Normally, for example, we would do a rolling upgrade to Nginx, but Kubernetes does not wait for Nginx to terminate the connection before stopping the Pod. This will result in the stopped Nginx not closing all connections correctly, which is not reasonable. So we need to stop money using hooks in order to solve such problems.

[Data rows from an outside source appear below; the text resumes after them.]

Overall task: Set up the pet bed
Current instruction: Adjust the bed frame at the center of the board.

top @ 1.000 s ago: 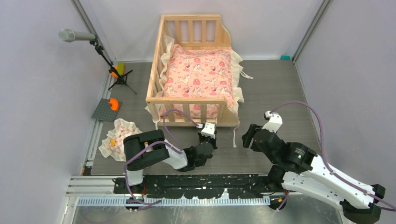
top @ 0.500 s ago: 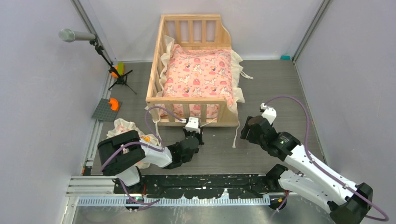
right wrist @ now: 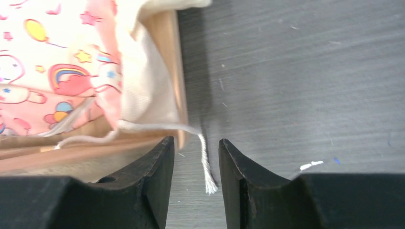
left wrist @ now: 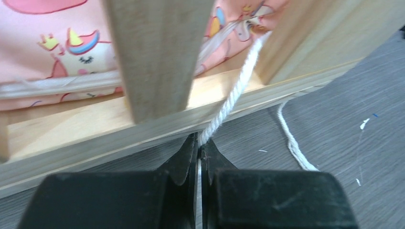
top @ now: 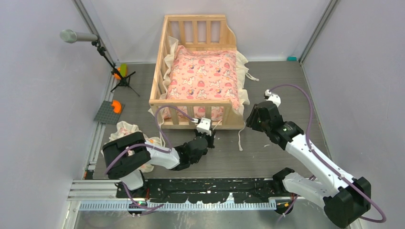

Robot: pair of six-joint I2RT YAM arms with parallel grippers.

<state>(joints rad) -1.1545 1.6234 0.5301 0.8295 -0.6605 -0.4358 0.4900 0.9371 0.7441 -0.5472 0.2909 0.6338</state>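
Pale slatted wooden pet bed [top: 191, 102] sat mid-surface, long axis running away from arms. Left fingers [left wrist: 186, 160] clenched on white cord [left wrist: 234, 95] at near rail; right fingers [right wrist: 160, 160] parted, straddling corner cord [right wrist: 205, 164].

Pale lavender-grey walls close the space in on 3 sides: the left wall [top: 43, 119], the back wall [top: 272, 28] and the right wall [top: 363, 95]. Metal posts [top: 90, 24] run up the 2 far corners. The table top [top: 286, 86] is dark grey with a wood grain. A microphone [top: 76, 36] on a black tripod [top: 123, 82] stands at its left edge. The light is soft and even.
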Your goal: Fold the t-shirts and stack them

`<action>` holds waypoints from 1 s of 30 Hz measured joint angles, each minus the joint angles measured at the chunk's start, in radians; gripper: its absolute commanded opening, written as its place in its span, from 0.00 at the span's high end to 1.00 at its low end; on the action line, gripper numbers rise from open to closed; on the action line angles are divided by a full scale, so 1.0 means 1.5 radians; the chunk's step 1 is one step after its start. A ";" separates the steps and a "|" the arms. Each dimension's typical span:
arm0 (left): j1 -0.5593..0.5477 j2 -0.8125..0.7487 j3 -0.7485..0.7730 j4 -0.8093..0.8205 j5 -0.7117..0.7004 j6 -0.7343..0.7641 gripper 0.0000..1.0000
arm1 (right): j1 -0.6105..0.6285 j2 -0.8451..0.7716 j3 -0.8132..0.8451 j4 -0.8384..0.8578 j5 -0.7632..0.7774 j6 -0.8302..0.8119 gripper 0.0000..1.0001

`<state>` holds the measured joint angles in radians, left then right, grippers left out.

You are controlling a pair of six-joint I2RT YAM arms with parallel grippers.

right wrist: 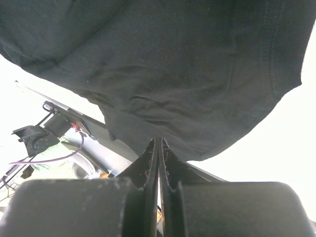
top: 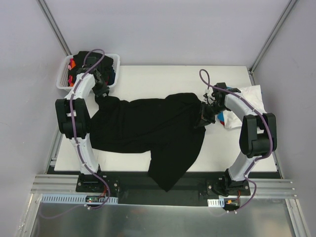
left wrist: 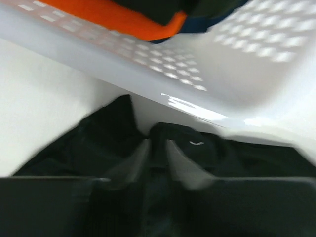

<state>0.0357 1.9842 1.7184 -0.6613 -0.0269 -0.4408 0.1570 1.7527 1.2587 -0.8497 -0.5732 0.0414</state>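
Observation:
A large black t-shirt (top: 148, 128) lies stretched across the table between my two arms, one corner hanging over the near edge. My left gripper (top: 102, 91) sits at its far-left end beside the basket. In the blurred left wrist view the left gripper (left wrist: 158, 145) is shut on a fold of the black t-shirt (left wrist: 98, 143). My right gripper (top: 206, 112) holds the shirt's right end. Seen from the right wrist, the right gripper (right wrist: 159, 142) is pressed shut on the edge of the black t-shirt (right wrist: 173, 64). A white t-shirt (top: 252, 96) lies at the right.
The white mesh basket (top: 66, 81) stands at the far-left corner, close behind my left gripper, with dark, blue and orange cloth in it. The basket wall (left wrist: 237, 74) and an orange t-shirt (left wrist: 113, 15) fill the top of the left wrist view. Red and blue cloth (top: 224, 118) shows beside the white t-shirt.

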 measured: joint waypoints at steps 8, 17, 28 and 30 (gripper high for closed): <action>0.017 -0.017 -0.070 -0.026 -0.013 0.006 0.30 | 0.001 -0.026 -0.018 -0.002 0.007 -0.001 0.99; -0.126 -0.370 -0.367 -0.010 0.014 -0.055 0.69 | 0.038 -0.027 -0.025 0.011 0.007 0.015 0.99; -0.154 -0.410 -0.541 -0.034 0.025 -0.097 1.00 | 0.077 -0.027 -0.025 0.023 0.008 0.025 0.99; -0.153 -0.372 -0.504 -0.037 0.001 -0.094 1.00 | 0.077 -0.027 -0.025 0.023 0.008 0.025 0.99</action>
<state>-0.1944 1.4265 0.9630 -0.7162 -0.0254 -0.5816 0.2726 1.7123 1.2217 -0.8154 -0.5613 0.0788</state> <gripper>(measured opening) 0.003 0.015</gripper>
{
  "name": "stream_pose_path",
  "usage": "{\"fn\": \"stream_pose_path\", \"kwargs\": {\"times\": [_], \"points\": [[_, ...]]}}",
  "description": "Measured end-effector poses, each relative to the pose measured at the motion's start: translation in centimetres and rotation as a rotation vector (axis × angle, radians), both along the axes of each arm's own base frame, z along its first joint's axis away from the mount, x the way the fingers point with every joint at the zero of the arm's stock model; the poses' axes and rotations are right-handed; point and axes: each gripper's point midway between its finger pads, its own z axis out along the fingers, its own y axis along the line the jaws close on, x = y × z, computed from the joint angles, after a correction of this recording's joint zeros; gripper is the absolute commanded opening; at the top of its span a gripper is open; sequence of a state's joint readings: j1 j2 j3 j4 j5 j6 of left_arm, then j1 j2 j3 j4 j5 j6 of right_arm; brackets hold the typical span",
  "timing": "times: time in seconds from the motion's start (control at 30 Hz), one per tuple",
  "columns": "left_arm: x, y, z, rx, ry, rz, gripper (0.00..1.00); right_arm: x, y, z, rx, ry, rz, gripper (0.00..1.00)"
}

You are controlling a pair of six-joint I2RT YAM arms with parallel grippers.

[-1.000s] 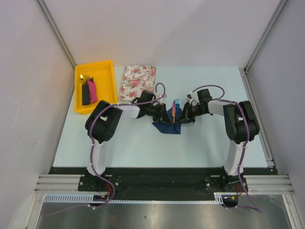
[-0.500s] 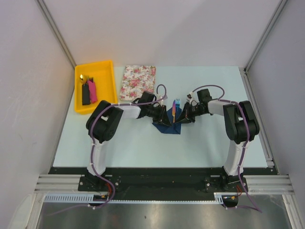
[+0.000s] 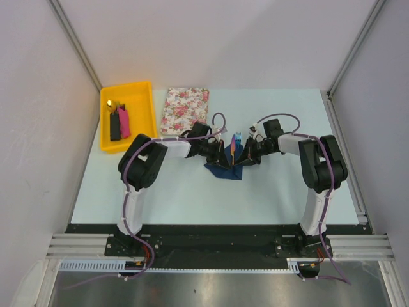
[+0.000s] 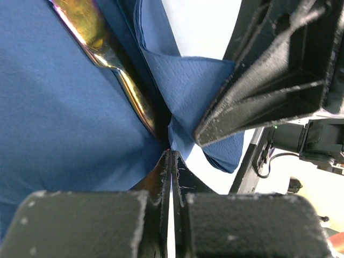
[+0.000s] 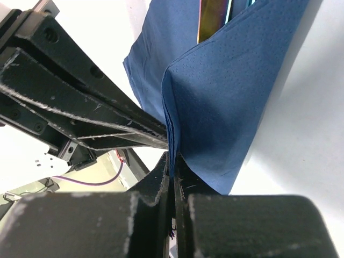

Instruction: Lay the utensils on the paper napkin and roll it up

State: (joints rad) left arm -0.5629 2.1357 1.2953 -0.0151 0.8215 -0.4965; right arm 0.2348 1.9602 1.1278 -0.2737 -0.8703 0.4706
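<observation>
Both arms meet at the middle of the worktop (image 3: 185, 195), over the paper napkin (image 3: 225, 169). Left jaws are pressed together, pinching a napkin fold; right jaws clamp a raised fold opposite. The utensils (image 3: 235, 144) sit between the folds, ends poking toward the far edge.

The left arm (image 3: 130, 206) and right arm (image 3: 313, 210) are built alike, with white tubular links set between bulky, rounded black joint housings. A thin purple cable (image 3: 219, 119) runs along each arm, bowing out in a loop near the wrist. Both arms rise from a black base rail (image 3: 211, 246). The left claw (image 4: 171, 157) and right claw (image 5: 173, 157) have matte black fingers (image 4: 156, 180) with a rough, layered printed texture, pale scuffed edges and boxy black mounts behind them.
</observation>
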Motion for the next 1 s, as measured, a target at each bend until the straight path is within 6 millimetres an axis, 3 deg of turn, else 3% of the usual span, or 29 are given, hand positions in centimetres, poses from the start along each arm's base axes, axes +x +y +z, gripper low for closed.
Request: {"fn": "stream_pose_path", "kwargs": {"times": [0.3, 0.83, 0.87, 1.0], "points": [[0.0, 0.1, -1.1, 0.024, 0.023, 0.007, 0.00, -0.4, 0.7, 0.0, 0.000, -0.004, 0.020, 0.02], [0.0, 0.2, -1.3, 0.032, 0.036, 0.008, 0.00, 0.0, 1.7, -0.6, 0.013, -0.005, 0.018, 0.02], [0.0, 0.2, -1.3, 0.033, 0.037, 0.009, 0.01, 0.1, 1.7, -0.6, 0.014, -0.004, 0.017, 0.02], [0.5, 0.7, -1.3, 0.034, 0.045, 0.027, 0.20, 0.1, 1.9, -1.1, 0.016, 0.006, 0.015, 0.02]]}}
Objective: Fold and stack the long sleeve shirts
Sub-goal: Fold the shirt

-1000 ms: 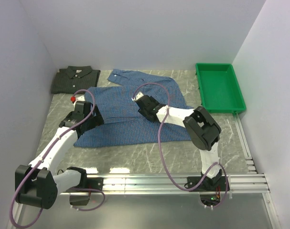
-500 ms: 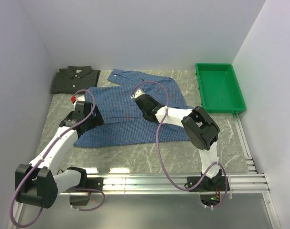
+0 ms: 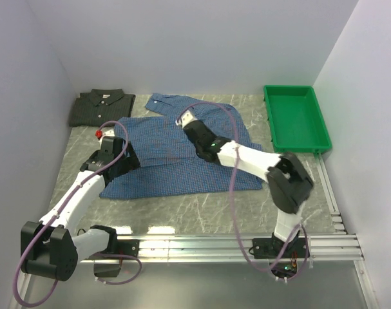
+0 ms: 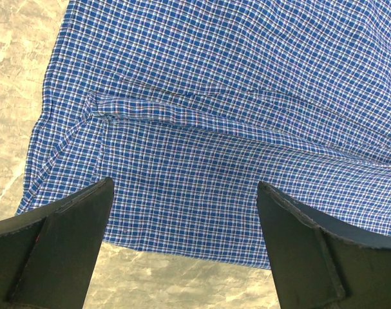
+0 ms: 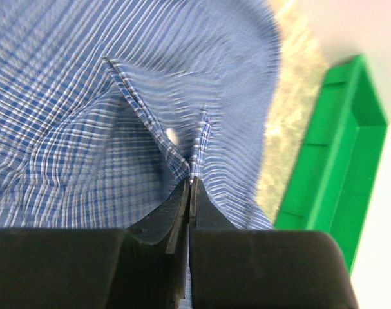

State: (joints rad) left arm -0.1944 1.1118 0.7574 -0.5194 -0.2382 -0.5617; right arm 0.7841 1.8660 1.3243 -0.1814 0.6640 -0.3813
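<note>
The blue check shirt (image 3: 163,164) lies spread out on the marble table, collar toward the back. My right gripper (image 3: 183,120) reaches over its upper middle and is shut on a pinched ridge of the blue cloth (image 5: 85,116); the jaws meet at the fold (image 5: 190,182). My left gripper (image 3: 125,156) hovers open over the shirt's left side, with its fingers astride the hem (image 4: 183,183) and blue cloth (image 4: 214,96) beneath. The dark green-grey shirt (image 3: 100,106) lies folded at the back left corner, apart from both grippers.
A green plastic tray (image 3: 292,89) stands at the back right, and its wall (image 5: 337,154) shows just right of the pinched cloth. Walls close in on the left, back and right. A metal rail runs along the near edge.
My right gripper has moved toward the back of the shirt and closed on a fold of blue cloth. The left arm has stayed put, open.
</note>
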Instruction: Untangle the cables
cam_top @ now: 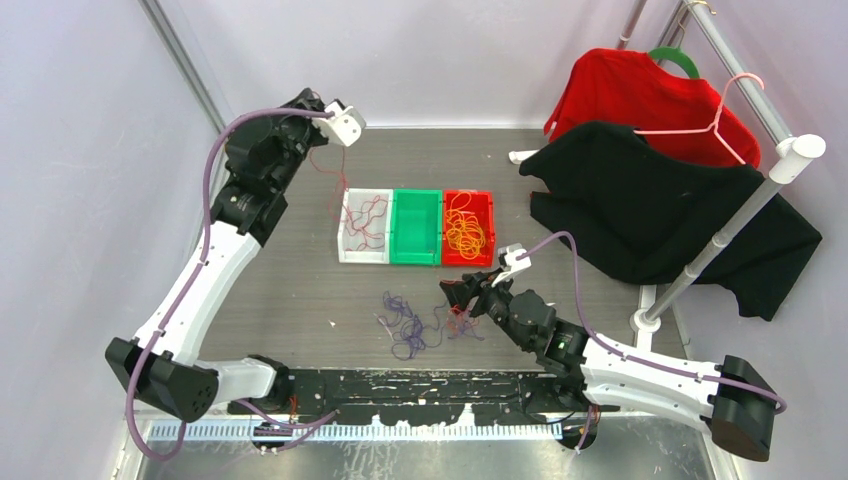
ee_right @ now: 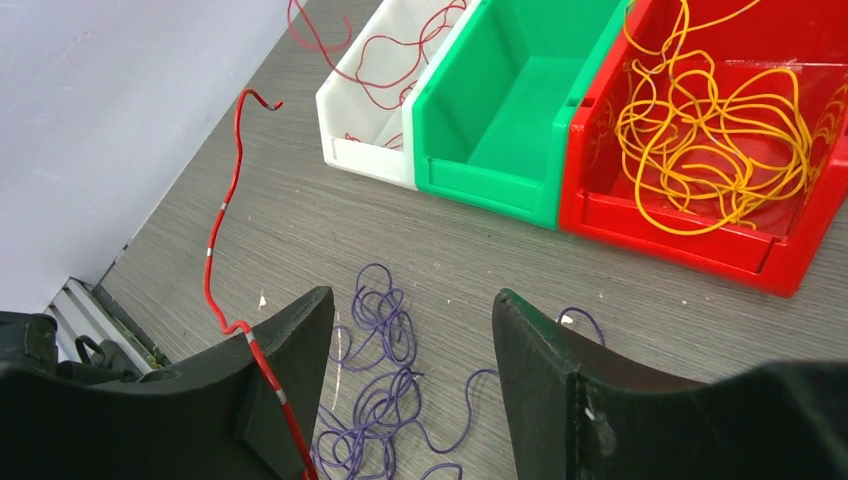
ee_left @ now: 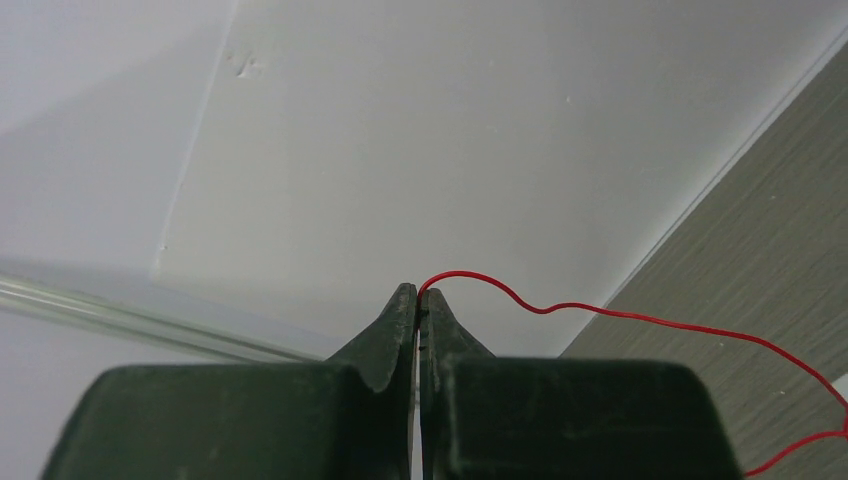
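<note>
A thin red cable is pinched at the tips of my left gripper, which is shut on it. That gripper is raised at the back left, and the red cable hangs from it down into the white bin. Orange-yellow cables fill the red bin. A purple clump lies loose on the table. My right gripper hovers open just above the purple cables, nothing between its fingers. A red strand with pale bands drapes over its left finger's outer face.
A green bin stands between the white and red ones, with nothing in it. A clothes rack with a black garment and a red garment stands at the right. Pale walls close in the left and back.
</note>
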Controlling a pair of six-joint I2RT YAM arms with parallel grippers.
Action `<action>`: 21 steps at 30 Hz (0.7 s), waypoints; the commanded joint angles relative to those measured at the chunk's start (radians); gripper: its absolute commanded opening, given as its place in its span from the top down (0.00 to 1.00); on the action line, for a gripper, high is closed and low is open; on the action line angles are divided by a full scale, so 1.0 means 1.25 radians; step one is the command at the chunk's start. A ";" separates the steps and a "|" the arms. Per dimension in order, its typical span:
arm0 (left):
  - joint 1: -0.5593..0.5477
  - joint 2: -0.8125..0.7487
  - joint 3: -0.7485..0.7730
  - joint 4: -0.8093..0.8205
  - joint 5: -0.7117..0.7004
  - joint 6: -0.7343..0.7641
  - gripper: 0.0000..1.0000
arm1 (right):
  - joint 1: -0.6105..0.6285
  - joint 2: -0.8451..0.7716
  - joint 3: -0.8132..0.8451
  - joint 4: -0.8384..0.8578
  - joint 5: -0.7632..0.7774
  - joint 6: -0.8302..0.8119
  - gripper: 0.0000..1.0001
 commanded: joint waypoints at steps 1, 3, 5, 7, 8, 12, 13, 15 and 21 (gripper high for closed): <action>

Lifecycle can be added to the deployment file

lifecycle:
  preStop:
    exec:
      command: ["/usr/local/bin/nginx-killer.sh"]
Copy the code

nginx-killer.sh

#! /bin/bash
sleep 3
PID=$(cat /run/nginx.pid)
nginx -s quit
while [ -d /proc/$PID ]; do
    echo "Waiting while shutting down nginx..."
    sleep 10
done
Copy the code

Thus, Kubernetes will execute the nginx-killer. Sh script to shut down nginx in the way we defined before shutting down Pod

An init Container is a Container used for initialization. It can be one or more, and if there are more than one, they are executed in a defined order. The main Container is not started until all init containers have been executed.

 initContainers:
        - name: init
          image: busybox
          command: ["chmod"."777"."-R"."/var/www/html"]
          imagePullPolicy: Always
          volumeMounts:
          - name: volume
            mountPath: /var/www/html
      containers:
      - name: nginx-demo
        image: nginx
        ports:
        - containerPort: 80
          name: port
        volumeMounts:
        - name: volume
          mountPath: /var/www/html
Copy the code

Nginx /var/ WWW/HTML: /var/ WWW/HTML: /var/ WWW/HTML: /var/ WWW/HTML: /var/ WWW/HTML: /var/ WWW/HTML: /var/ WWW/HTML Init Container has more powerful features, such as initial configuration…

Kernel Tuning

Finally, leaving the more advanced technology to last, Haha Kubernetes is a very flexible platform designed to let you run your services the way you see fit. Usually, if we have a high performance service with strict resource requirements, such as the common Redis, the following message will be displayed after startup

WARNING: The TCP backlog setting of 511 cannot be enforced because /proc/sys/net/core/somaxconn is set to the lower value of 128.
Copy the code

This requires us to modify the system kernel parameters. Fortunately, Kubernetes allows us to run a privileged container that can modify kernel parameters that apply only to a particular running Pod. Here are our used to modify the/proc/sys/net/core/somaxconn parameters of the sample.

initContainers:
   - name: sysctl
      image: Alpine: 3.10
      securityContext:
          privileged: true
       command: ['sh'.'-c'."echo 511 > /proc/sys/net/core/somaxconn"]
Copy the code

conclusion

While Kubernetes provides an out-of-the-box solution, there are some key steps you need to take to ensure stable application performance. Before the application goes live, be sure to test it several times, observe key metrics, and adjust it in real time. Before we deploy our service to the Kubernetes cluster, we can ask ourselves a few questions:

  • How many resources does our program need, such as memory, CPU, etc.?
  • What is the average and peak traffic of the service?
  • How long do we want the service to expand, and how long does it take for new pods to accept traffic?
  • Is our Pod stopped normally? How to do it without affecting the online service?
  • How can we ensure that the problem of our service will not affect other services and will not cause large-scale service outage?
  • Do we have too much authority? Safe?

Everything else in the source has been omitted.